Construction robot builds massive stone walls on its own

by NEW YORK DIGITAL NEWS


A robotic construction vehicle picks and scans each boulder to determine where it fits in a stone wall

Marc Schneider

An autonomous robot with a large gripper can transform a pile of boulders into huge stone walls without mortar – learning on its own how to place each irregularly-shaped stone as the next building block.

The robotic excavator has built a stone wall 6 metres high and 65 metres long through a public park on the outskirts of Zurich, Switzerland. It also used a large shovel to autonomously landscape the park’s terrain into terraces.

“This is the first work to apply such a robotic excavator for the large-scale construction of permanent dry stone walls,” says Ryan Luke Johns at ETH Zürich in Switzerland.

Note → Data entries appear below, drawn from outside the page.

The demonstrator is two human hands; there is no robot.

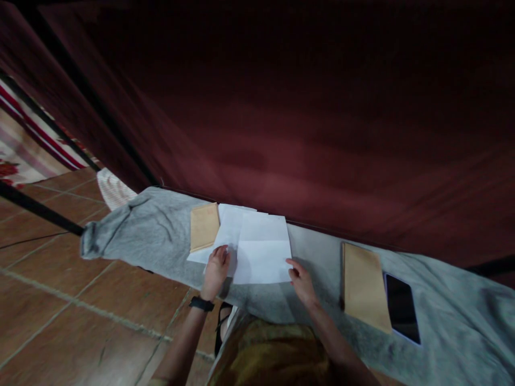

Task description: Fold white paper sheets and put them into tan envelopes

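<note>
A white sheet of paper point(263, 260) with a crease across it lies in front of me, partly over other white sheets point(228, 225). My left hand point(218, 268), with a black watch point(201, 304) on its wrist, is over the sheets just left of the creased one. Its fingers are loosely bent and a little apart, with nothing visibly gripped. At the right edge of the creased sheet, my right hand point(301, 280) has its index finger stretched onto the paper and the thumb apart from it. The other fingers curl under, partly hidden.
A brown envelope point(204, 228) lies left of the sheets. A larger brown envelope point(365, 287) and a dark-screened tablet or phone point(402, 308) lie to the right. All rest on a grey cloth point(148, 236). A dark red curtain point(281, 134) hangs directly behind; brown floor tiles point(92, 316) show at left.
</note>
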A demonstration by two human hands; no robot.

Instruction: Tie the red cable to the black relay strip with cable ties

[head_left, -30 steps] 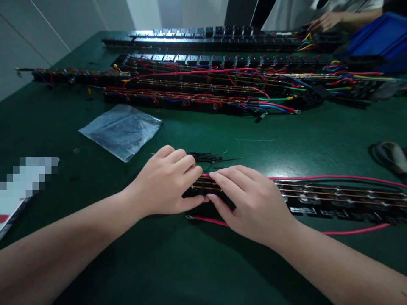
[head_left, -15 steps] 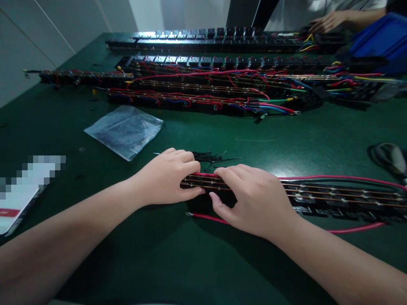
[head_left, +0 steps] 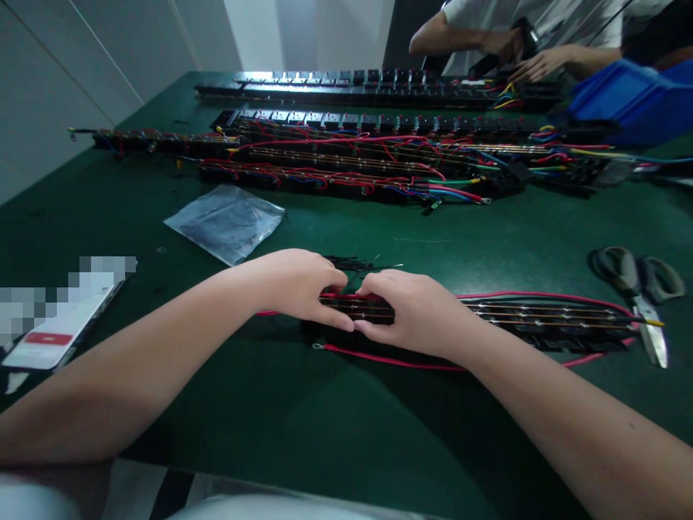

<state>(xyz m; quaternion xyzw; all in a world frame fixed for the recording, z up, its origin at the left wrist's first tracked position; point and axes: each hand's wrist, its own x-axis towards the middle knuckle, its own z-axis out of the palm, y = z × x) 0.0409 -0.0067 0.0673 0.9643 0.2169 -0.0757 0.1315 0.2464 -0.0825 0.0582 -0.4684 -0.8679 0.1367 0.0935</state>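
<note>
A long black socket strip (head_left: pixel 541 321) with copper bars and red wires (head_left: pixel 379 357) lies across the green table (head_left: pixel 325 419) in front of me. My left hand (head_left: pixel 295 285) and my right hand (head_left: pixel 416 314) both curl over the strip's left end, fingers closed on it, thumbs nearly touching. A small heap of thin black cable ties (head_left: pixel 351 262) lies just beyond my fingers.
A clear plastic bag (head_left: pixel 227 222) lies at the left. Scissors (head_left: pixel 636 289) rest at the right. Several wired strips (head_left: pixel 351 159) are stacked at the back. A blue bin (head_left: pixel 633 94) and another person's hands (head_left: pixel 533 65) are at the far right. A card (head_left: pixel 65 332) lies left.
My view has pulled back and tilted up. Both hands curled tighter on the strip's left end, which shifted slightly left. The other person's second arm came into view.
</note>
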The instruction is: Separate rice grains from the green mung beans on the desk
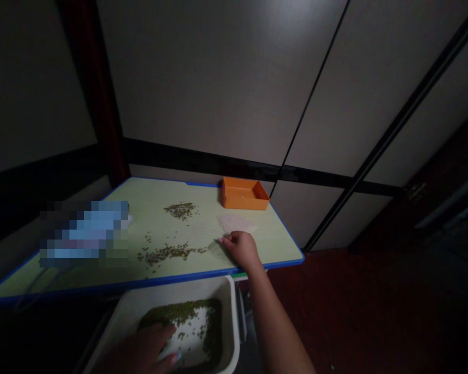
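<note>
My right hand (242,248) rests on the pale green table (148,228), fingers curled and pinched on a small clear thing at the end of a scatter of green beans (166,253). A pile of white grains (236,223) lies just beyond that hand. My left hand (146,349) lies in a white tub (218,296) below the table's front edge, fingers down among green beans (187,314) mixed with white grains. Whether the left hand grips any is not clear.
An orange tray (245,194) stands at the table's far right corner. A second small heap of green beans (181,210) lies mid-table. A blurred-out patch (83,234) covers the left part. The table has a blue rim (140,283); dark floor lies to the right.
</note>
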The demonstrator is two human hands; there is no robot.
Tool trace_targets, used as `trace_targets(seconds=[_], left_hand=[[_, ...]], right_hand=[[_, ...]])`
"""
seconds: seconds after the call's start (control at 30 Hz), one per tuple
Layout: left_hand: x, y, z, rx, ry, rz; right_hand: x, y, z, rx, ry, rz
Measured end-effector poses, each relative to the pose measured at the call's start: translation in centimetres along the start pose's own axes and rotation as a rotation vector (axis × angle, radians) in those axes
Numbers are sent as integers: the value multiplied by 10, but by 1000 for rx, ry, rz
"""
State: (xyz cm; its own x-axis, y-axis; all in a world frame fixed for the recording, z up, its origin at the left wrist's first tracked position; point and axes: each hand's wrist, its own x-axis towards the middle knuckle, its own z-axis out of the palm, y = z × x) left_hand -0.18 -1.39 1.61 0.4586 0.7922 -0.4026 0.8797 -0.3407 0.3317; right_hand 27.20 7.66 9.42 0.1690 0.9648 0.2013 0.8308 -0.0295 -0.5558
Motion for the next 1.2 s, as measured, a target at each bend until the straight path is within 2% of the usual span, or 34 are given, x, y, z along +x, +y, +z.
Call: trace_targets(seconds=[0.27,0.43,0.63,1.03,1.2], left_hand=[[3,-3,4,-36,32,13],[-2,-4,4,-42,36,5],[-5,0,-2,-26,16,16],[-1,-5,1,-71,48,24],[0,-5,5,-65,48,32]], right_hand=[[0,-7,1,-106,0,-2],[-1,-5,1,-108,51,56],[-2,2,3,124,152,86],[-4,6,5,343,138,61],[-2,6,2,405,174,48]])
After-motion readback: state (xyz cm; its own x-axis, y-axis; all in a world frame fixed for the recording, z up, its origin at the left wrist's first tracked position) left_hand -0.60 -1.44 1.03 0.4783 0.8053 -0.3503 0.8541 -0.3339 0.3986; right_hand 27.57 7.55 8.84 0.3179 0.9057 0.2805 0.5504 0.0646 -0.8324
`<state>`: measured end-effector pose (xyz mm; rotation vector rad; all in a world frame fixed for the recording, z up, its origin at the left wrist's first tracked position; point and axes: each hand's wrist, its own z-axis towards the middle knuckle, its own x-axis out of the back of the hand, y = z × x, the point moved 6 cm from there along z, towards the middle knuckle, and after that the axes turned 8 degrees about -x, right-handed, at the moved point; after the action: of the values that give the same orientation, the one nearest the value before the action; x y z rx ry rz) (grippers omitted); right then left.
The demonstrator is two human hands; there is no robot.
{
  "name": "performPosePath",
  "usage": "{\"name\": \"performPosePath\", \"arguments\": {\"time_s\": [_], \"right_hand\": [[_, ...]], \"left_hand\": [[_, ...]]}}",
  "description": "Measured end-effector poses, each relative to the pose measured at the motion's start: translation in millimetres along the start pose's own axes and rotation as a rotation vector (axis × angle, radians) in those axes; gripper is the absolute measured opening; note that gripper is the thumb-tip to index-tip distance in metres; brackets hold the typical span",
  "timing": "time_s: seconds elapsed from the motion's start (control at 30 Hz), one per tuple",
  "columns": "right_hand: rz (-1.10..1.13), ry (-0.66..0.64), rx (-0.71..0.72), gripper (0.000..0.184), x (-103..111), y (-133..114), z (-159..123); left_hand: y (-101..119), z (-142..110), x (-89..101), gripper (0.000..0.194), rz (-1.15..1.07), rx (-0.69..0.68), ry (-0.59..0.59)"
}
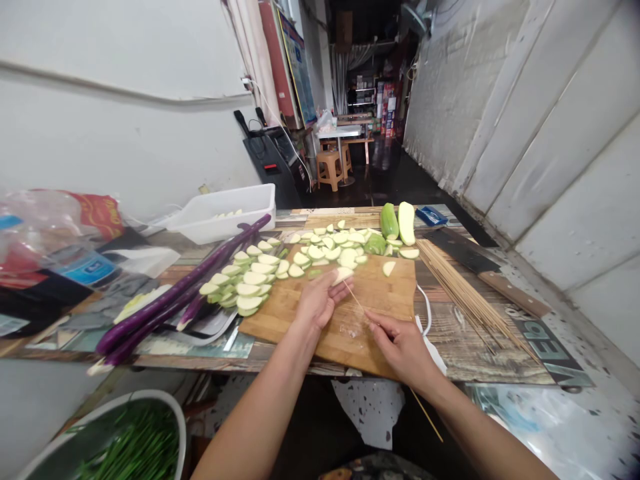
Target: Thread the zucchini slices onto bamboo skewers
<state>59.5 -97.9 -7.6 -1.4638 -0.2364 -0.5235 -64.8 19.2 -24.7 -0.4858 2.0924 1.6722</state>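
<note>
Over the wooden cutting board [280, 323], my left hand [319, 297] is closed on a pale green-edged zucchini slice [343, 275]. My right hand [393, 339] pinches a thin bamboo skewer [356, 298]; its tip meets the slice, and its other end sticks out below my wrist. Many loose zucchini slices [327, 248] lie heaped at the back of the board. To the left, skewered rows of slices [250, 288] are stacked beside long purple eggplants [185, 283]. A bundle of bare skewers [463, 297] lies to the right of the board.
Zucchini halves [399, 223] and a blue tray [431, 215] are at the back right. A cleaver [460, 250] lies behind the skewers. A white plastic bin [225, 210] stands at the back left, near plastic bottles [83, 260]. Below left is a basin of green vegetables [135, 440].
</note>
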Motion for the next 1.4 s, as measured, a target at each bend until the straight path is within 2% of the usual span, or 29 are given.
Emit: {"name": "performPosePath", "arguments": {"time_s": [0.53, 0.73, 1.0, 1.4], "right_hand": [[-0.039, 0.023, -0.023, 0.028, -1, 3, 1], [-0.079, 0.010, -0.016, 0.029, 0, -2, 0], [-0.126, 0.000, 0.008, 0.030, 1, -6, -2], [-0.117, 0.018, 0.018, 0.029, 2, -7, -1]], "left_hand": [[-5, -6, -6.8, 0.006, 0.005, 0.074, -0.023], [-7, -5, -11.3, 0.017, -0.002, 0.095, 0.009], [-10, -4, -13.2, 0.009, -0.023, 0.088, 0.038], [-14, -4, -15.1, 0.010, -0.015, 0.073, -0.020]]}}
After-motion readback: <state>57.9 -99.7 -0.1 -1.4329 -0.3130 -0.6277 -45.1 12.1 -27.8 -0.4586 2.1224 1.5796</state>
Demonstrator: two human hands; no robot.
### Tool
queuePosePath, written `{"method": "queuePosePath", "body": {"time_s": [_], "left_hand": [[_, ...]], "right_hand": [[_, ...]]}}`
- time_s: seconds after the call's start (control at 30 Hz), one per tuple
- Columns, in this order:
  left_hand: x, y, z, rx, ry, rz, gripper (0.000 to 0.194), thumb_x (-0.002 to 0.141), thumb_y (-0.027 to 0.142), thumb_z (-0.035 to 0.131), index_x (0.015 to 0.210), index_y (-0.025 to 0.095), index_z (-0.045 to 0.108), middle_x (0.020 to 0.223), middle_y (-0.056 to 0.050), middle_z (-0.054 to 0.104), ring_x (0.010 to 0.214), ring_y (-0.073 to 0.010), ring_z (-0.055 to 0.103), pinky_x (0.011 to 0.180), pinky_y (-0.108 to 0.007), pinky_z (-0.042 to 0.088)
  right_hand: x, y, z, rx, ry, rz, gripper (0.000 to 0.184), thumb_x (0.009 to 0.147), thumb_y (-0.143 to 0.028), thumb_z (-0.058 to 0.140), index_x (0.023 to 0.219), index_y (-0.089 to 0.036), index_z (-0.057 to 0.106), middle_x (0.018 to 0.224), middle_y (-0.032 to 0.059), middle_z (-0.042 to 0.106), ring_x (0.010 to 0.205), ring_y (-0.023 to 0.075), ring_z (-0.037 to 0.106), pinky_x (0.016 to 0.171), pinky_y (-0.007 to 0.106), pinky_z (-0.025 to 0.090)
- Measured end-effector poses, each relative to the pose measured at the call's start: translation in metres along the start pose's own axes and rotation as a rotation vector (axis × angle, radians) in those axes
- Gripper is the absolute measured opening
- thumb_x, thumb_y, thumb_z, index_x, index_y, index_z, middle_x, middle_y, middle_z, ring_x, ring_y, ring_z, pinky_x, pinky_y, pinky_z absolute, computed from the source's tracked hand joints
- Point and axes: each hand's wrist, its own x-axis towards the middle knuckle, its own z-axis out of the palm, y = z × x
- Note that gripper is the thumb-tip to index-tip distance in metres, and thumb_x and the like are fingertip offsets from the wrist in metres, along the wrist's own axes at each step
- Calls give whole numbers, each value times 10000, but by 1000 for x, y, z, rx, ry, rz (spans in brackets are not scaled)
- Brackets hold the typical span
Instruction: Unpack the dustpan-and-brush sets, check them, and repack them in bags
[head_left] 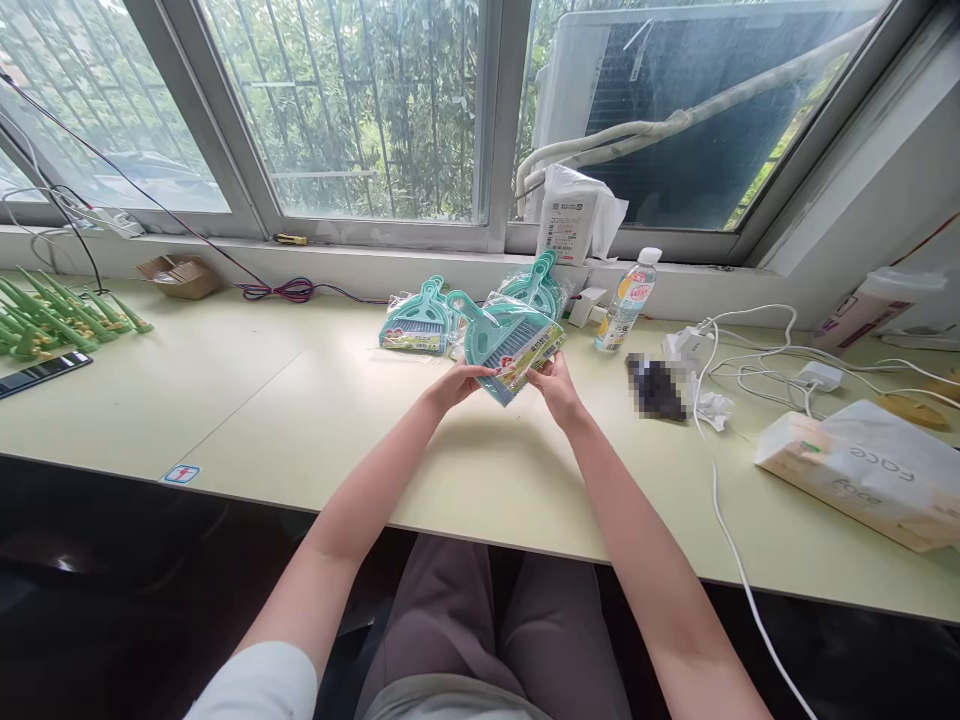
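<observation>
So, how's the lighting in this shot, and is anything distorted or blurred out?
In the head view, daylight comes through the windows; a soft shadow falls on the table below the held dustpan-and-brush set; wide-angle distortion seems to tilt the window frames; a pixelated patch near the plastic bottle hides whatever lies there.

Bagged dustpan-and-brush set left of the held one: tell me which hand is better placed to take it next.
Left, likely: the left hand is nearer that bagged dustpan set; the right hand grips the held set farther off. Both hold it, so the left would need to release first.
</observation>
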Motion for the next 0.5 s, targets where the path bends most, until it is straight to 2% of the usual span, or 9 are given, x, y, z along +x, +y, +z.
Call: {"method": "queuePosePath", "body": {"time_s": [0.1,0.17,0.37,0.5], "left_hand": [[1,-2,2,-27,-29,9,526,634,29,696,1146,121,618,1047,-85,719,1023,-232,651,1038,-408,425],[2,-3,2,-41,-40,14,587,625,16,702,1191,132,597,1051,-83,719,997,-229,659,1031,-418,429],[-1,-2,7,-28,-48,17,594,660,44,708,1230,135,572,1071,-104,711,1025,-243,655,1020,-419,440],[-1,0,9,-10,-37,46,598,677,58,698,1251,147,557,1085,-94,706,1006,-235,661,993,-414,461]], "right_hand": [[1,-7,-9,-31,-65,2,679,534,-208,854,1108,-261,495,970,8,703,939,206,664,904,437,529],[0,-9,-12,-44,-60,-23,716,528,-211,859,1139,-265,490,979,10,703,939,207,663,899,436,533],[-3,-3,-6,-60,55,-19,835,489,-231,881,1209,-269,459,987,19,699,947,214,668,900,452,539],[-2,4,-2,-9,153,7,792,475,-221,879,1163,-261,488,960,9,702,940,211,677,901,456,552]]}}
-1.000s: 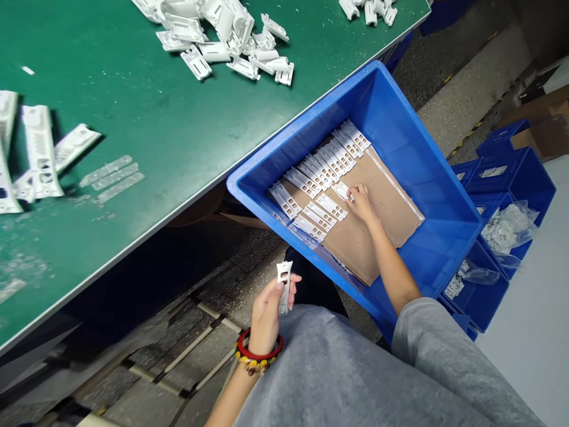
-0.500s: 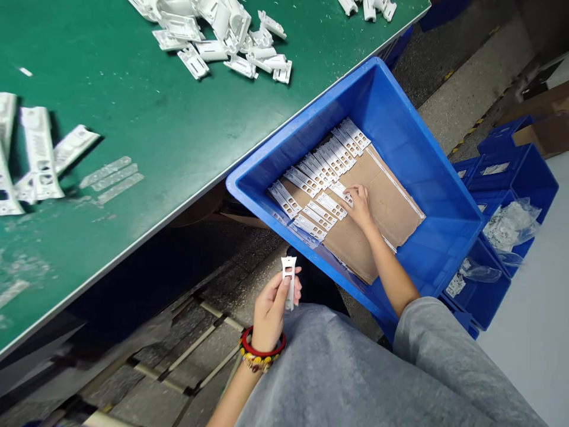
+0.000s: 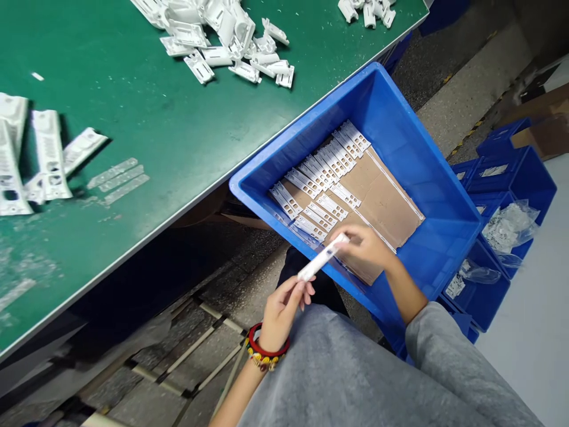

Johns and his colleagues equipped the robot with lidar, which employs lasers to measure distances, so it could create its own 3D map of a construction site. They also trained several artificial intelligence models to help the robot figure out the best way to grasp and place individual stones.

Once the robot knows the location of each large stone based on the digital map, it grasps the rock, digitally scans it and determines its weight to get a better sense of how it may fit into the eventual wall.

After this scanning process, the robot can place one stone building block every 12 minutes. That is still 10 per cent slower than experienced human machine operators, who have an average rate of 11 minutes per stone placement. But manual construction requires additional workers to put down visual markers such as paint and string as guides for the operator.

The construction of walls without mortar also typically requires workers on foot to use shovels or their hands to add supporting stones, gravel and dirt. By comparison, the robot’s digital mapping and AI-powered analyses allow it to place stones almost perfectly most of the time, with a median positional error of just one-tenth of a metre – although its 82 per cent success rate for grasping stones sometimes led to follow-up grabbing attempts.

A human still supervised the robot, and a person drove it between locations on the active construction site for safety reasons when it was operating near human workers and other machines. But the researchers aim to figure out how the robot can operate fully autonomously and safely alongside others.